- [Record extracts]:
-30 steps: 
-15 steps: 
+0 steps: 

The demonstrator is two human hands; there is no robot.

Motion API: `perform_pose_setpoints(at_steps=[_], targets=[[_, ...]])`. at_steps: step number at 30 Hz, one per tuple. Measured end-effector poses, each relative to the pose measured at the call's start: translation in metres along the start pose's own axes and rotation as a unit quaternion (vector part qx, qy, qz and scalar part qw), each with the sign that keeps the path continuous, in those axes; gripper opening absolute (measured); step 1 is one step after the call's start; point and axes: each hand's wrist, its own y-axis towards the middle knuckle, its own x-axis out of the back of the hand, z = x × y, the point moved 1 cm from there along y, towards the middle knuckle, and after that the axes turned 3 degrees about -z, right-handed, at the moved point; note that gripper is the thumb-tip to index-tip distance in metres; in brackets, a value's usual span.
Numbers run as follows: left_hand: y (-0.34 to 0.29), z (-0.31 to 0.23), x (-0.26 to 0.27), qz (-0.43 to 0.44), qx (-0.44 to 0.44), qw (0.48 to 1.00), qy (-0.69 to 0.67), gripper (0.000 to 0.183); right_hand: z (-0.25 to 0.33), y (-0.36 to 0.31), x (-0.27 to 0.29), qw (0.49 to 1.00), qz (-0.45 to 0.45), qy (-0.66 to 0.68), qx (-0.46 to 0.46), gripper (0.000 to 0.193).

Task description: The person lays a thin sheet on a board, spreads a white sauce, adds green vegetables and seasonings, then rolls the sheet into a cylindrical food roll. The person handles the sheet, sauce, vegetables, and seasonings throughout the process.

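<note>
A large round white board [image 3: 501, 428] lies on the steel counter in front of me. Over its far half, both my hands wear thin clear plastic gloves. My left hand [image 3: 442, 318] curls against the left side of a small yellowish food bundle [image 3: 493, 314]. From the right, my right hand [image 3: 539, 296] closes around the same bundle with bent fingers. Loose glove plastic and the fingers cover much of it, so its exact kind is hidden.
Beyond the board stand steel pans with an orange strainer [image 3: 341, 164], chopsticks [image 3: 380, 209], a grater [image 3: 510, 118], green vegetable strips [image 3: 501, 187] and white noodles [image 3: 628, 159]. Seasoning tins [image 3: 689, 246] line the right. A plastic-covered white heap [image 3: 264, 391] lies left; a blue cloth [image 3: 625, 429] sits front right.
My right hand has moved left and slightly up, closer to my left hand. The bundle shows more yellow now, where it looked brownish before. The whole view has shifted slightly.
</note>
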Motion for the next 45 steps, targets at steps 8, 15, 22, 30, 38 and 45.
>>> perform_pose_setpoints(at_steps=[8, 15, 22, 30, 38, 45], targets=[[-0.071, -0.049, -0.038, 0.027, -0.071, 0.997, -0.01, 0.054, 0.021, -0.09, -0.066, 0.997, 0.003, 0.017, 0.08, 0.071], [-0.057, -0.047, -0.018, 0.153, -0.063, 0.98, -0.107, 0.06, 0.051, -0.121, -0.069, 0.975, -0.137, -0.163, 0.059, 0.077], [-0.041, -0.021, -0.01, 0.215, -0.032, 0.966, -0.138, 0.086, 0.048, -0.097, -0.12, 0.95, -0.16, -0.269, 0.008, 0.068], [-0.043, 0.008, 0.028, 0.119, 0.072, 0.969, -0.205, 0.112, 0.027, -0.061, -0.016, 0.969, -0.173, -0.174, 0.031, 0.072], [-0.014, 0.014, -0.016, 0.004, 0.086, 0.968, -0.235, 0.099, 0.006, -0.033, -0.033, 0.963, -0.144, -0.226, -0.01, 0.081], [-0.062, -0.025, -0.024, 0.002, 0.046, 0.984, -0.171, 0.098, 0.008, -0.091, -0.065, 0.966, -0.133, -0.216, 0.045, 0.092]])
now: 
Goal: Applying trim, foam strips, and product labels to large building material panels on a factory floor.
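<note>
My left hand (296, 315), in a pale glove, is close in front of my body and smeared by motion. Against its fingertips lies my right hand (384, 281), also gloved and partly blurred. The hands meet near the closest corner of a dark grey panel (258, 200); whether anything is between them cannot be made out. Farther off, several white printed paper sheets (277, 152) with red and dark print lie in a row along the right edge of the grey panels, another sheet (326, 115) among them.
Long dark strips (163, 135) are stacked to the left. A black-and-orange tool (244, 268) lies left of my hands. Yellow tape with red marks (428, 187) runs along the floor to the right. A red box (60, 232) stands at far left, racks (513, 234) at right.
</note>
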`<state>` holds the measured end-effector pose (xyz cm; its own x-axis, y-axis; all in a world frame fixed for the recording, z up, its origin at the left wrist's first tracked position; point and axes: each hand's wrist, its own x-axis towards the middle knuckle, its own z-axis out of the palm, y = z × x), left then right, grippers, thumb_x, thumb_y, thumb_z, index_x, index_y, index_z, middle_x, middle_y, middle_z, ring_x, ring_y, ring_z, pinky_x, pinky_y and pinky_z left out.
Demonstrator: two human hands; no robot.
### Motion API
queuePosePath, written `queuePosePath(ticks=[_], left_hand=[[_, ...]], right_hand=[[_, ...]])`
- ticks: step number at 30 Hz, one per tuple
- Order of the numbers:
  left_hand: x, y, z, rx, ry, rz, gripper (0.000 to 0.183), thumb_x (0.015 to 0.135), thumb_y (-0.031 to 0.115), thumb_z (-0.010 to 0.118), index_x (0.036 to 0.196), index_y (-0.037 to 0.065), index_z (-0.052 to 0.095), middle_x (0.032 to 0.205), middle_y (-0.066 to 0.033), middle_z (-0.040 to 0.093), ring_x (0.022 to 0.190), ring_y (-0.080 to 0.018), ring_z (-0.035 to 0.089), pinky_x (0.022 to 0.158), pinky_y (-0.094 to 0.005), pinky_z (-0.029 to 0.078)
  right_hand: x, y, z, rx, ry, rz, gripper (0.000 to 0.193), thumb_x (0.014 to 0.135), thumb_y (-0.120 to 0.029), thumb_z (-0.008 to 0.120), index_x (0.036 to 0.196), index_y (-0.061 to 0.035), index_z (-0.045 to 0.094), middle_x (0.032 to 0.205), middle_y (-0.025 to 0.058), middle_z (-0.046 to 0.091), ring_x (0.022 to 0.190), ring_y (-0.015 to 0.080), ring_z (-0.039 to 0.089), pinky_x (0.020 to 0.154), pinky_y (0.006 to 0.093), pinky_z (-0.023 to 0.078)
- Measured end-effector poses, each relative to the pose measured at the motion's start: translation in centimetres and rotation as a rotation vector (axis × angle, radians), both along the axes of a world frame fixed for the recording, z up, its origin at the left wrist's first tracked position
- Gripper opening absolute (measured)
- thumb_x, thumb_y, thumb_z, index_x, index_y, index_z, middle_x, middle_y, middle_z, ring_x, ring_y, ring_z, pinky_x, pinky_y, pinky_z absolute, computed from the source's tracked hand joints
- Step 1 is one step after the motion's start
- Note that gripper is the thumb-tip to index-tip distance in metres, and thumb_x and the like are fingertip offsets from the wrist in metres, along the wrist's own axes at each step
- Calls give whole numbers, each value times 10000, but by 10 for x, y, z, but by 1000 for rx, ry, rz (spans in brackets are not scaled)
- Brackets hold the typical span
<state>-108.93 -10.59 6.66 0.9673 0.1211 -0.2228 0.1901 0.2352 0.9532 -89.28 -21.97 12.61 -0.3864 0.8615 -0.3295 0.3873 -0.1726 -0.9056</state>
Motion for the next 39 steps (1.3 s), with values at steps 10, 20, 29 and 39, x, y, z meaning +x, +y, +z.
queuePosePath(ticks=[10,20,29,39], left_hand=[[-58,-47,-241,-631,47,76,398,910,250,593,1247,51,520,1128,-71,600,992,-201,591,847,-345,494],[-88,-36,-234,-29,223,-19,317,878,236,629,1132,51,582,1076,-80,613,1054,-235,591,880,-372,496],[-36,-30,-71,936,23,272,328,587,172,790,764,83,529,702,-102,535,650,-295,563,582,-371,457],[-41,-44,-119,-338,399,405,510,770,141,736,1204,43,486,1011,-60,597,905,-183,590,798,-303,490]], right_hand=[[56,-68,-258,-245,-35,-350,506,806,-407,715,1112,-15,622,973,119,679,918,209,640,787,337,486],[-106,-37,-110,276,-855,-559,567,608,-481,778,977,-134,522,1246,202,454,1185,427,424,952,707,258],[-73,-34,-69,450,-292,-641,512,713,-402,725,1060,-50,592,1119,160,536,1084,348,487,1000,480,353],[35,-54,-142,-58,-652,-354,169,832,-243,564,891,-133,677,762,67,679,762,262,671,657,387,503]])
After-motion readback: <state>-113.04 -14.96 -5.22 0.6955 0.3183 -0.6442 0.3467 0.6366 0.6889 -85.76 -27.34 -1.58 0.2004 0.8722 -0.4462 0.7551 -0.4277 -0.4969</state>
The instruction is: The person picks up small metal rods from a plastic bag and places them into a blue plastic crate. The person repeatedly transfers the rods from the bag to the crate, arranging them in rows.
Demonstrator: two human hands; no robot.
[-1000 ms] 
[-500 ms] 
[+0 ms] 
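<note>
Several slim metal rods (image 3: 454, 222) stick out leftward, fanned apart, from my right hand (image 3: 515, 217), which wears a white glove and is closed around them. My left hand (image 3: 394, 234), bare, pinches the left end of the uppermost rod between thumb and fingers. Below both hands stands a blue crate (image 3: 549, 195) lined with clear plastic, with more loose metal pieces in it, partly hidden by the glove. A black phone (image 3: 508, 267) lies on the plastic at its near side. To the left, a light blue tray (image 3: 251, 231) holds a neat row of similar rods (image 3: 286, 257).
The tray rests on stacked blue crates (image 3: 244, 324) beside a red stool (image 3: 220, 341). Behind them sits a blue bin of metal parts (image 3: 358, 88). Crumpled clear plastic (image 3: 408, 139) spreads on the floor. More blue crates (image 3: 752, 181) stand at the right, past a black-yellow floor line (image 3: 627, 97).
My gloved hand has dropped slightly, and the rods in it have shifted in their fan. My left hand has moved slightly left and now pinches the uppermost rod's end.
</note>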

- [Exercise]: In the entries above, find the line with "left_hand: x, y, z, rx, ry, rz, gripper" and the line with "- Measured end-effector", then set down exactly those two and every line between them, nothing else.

- [Response to the exercise]:
  left_hand: x, y, z, rx, ry, rz, gripper (0.000 to 0.183), thumb_x (0.015 to 0.135), thumb_y (-0.031 to 0.115), thumb_z (-0.010 to 0.118), index_x (0.036 to 0.196), index_y (-0.037 to 0.065), index_z (-0.052 to 0.095), middle_x (0.032 to 0.205), middle_y (-0.066 to 0.033), middle_z (-0.040 to 0.093), ring_x (0.022 to 0.190), ring_y (-0.080 to 0.018), ring_z (-0.035 to 0.089), pinky_x (0.022 to 0.158), pinky_y (-0.094 to 0.005), pinky_z (-0.029 to 0.078)
  right_hand: x, y, z, rx, ry, rz, gripper (0.000 to 0.193), thumb_x (0.014 to 0.135), thumb_y (-0.120 to 0.029), thumb_z (-0.008 to 0.120), index_x (0.036 to 0.196), index_y (-0.061 to 0.035), index_z (-0.045 to 0.094), middle_x (0.032 to 0.205), middle_y (-0.025 to 0.058), middle_z (-0.046 to 0.091), ring_x (0.022 to 0.190), ring_y (-0.015 to 0.080), ring_z (-0.039 to 0.089), pinky_x (0.020 to 0.154), pinky_y (0.006 to 0.093), pinky_z (-0.023 to 0.078)
- Measured end-effector poses, each relative to the pose measured at the motion's start: translation in centimetres and rotation as a rotation vector (axis × angle, radians), both along the axes of a world frame fixed for the recording, z up, its origin at the left wrist's first tracked position

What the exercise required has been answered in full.